Et avec la même jubilation des mots en se contredisant aussi lui-même « Mon ami, ne disputez jamais, car on éclaire par la dispute ni soi, ni les autres ». Il semble que Rousseau a, dans ce texte, voulu donner des gages de bonne conduite à ses futurs censeurs en mettant en avant une religion naturelle, selon son coeur, sans l'intermédiaire des textes ou du clergé. Cette charge contre le matérialisme et l'athéisme n'a pas suffi et il l'a payé cher, trop cher.

Un texte que j'ai eu plaisir à lire. Étonnant par sa modernité de pensée et pour tout dire qui me plaît sur la forme comme sur le fond. Force, talent, éloquence, remise en cause de tous les dogmes et chapelles, tolérance, tout cela et bien plus encore est présent dans ce petit livre qu'il faut lire absolument. Je suis agacé d'avoir entendu un « philosophe », Raphaël Enthoven, grand gourou des ondes, se prenant pour Voltaire, pérorer et traiter Rousseau « d'odieux », « d'antipathique ». A qui cet auteur fait-il si peur qu'on en oublie l'argumentation (on était ce jour-là loin de thèse, antithèse, synthèse...) ?

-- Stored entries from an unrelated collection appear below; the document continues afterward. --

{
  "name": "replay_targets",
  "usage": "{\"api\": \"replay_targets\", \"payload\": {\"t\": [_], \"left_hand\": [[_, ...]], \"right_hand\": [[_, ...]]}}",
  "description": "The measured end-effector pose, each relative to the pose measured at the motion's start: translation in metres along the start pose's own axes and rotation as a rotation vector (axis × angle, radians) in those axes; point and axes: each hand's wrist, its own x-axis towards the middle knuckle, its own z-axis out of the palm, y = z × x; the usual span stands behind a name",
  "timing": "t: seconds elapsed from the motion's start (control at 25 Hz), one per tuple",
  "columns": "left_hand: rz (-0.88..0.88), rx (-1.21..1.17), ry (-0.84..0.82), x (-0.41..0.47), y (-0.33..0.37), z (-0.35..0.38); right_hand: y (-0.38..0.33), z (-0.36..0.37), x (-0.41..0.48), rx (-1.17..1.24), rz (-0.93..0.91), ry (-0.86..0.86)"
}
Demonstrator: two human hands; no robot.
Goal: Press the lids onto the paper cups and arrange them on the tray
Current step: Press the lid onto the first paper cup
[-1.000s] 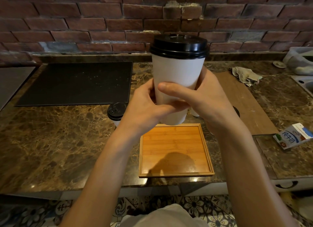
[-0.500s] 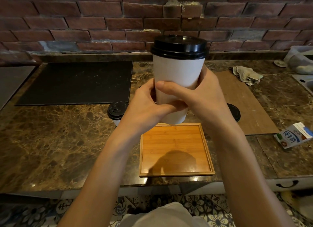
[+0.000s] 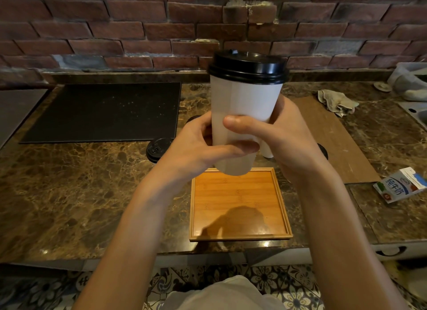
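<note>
Both hands grip one white cup [image 3: 245, 115] held up above the tray [image 3: 240, 237]: left hand [image 3: 196, 148] wraps its lower side, right hand [image 3: 284, 138] clasps the other, thumb across the front. Its black lid [image 3: 248, 67] is on. Behind the left hand, another lidded cup [image 3: 157, 149] stands on the counter [image 3: 76, 189]. A milk carton [image 3: 399, 185] lies far right.

Person, head view. Left hand [image 3: 194, 145] and right hand [image 3: 288, 143] are bare; the right thumb shows a short, trimmed nail. Left forearm [image 3: 138, 217] and right forearm [image 3: 330, 228] are bare to the frame edge at 7 and 5 o'clock. Plain pale off-white garment [image 3: 221, 296] at 6 o'clock, softly creased.
</note>
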Motion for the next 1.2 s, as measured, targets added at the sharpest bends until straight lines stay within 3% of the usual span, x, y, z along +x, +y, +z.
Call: {"api": "replay_targets", "payload": {"t": [0.28,0.6,0.92,1.04,1.2], "left_hand": [[0.020,0.039,0.092,-0.003,-0.006,0.004],[0.102,0.098,0.229,-0.001,-0.011,0.010],[0.096,0.090,0.137,-0.005,-0.018,0.004],[0.015,0.163,0.113,-0.011,-0.037,-0.012],[-0.179,0.477,0.256,-0.023,-0.095,-0.034]], "right_hand": [[0.005,-0.004,0.000,-0.057,0.000,-0.061],[0.006,0.006,-0.005,-0.168,-0.047,0.099],[0.010,0.007,-0.006,-0.206,-0.140,0.140],[0.017,0.008,-0.005,-0.199,-0.174,0.167],[0.035,0.007,-0.002,-0.226,-0.190,0.217]]}}
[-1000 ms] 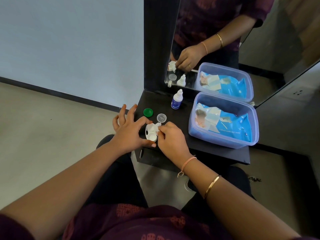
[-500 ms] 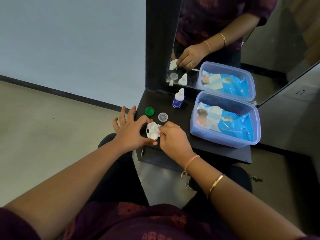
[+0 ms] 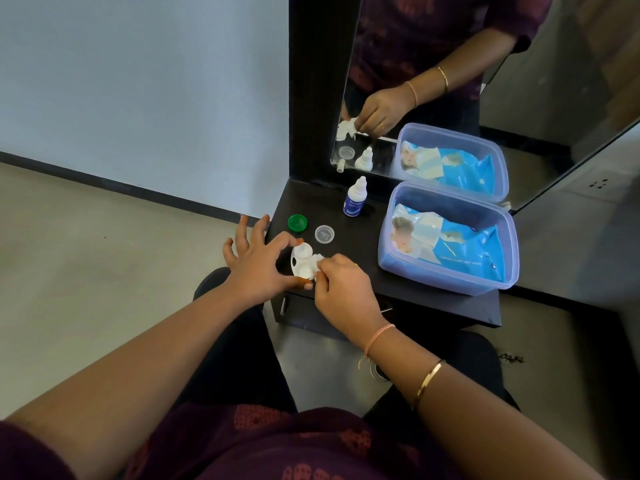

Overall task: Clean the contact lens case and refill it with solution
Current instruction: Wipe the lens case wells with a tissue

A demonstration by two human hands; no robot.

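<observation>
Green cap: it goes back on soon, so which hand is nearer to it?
Left. The left hand grips the lens case just below-left of the green cap; the right hand, pinching a white tissue, lies farther, below-right.

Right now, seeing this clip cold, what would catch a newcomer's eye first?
At the near-left edge of the dark shelf, the left hand pinches the white contact lens case by its ends while the right hand holds a white wad against it. Just behind lie a green cap and a clear cap, off the case. A blue tub with a wipes pack fills the right side.
</observation>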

Il faut lire et voir par soi-même qui était Jean-Jacques Rousseau. Cette petite « Profession de foi du vicaire ... », avec son dossier sur le mal est parfaite pour cela. Rousseau s'oppose aux pessimistes, aux théoriciens de l'égoïsme. Il récuse le péché originel, la malédiction divine, pour lui le mal n'est pas à chercher là-haut. Nos malheurs ne sont pas issus de cette « folie des hommes » qu'on nous ressert trop souvent comme explication toute faite (péché originel ?) mais plutôt d'une forme d'organisation sociale, autrement dit à l'action de l'homme – et cette action peut être bonne ou mauvaise selon ce que nous en faisons collectivement. C'est cela qu'il a interrogé en refondant l'éducation d'Émile sur un terrain vierge, où la propriété n'a pas la primauté, c'est l'état de nature, non comme un état ayant réellement existé mais comme matière à penser.
Trois siècles après sa naissance, ce grand penseur de la liberté individuelle, de la démocratie, de la nature, a beaucoup de choses à nous dire. Il peut encore nous aider à réfléchir afin de relever les défis actuels, démocratiques, pandémiques ou climatiques.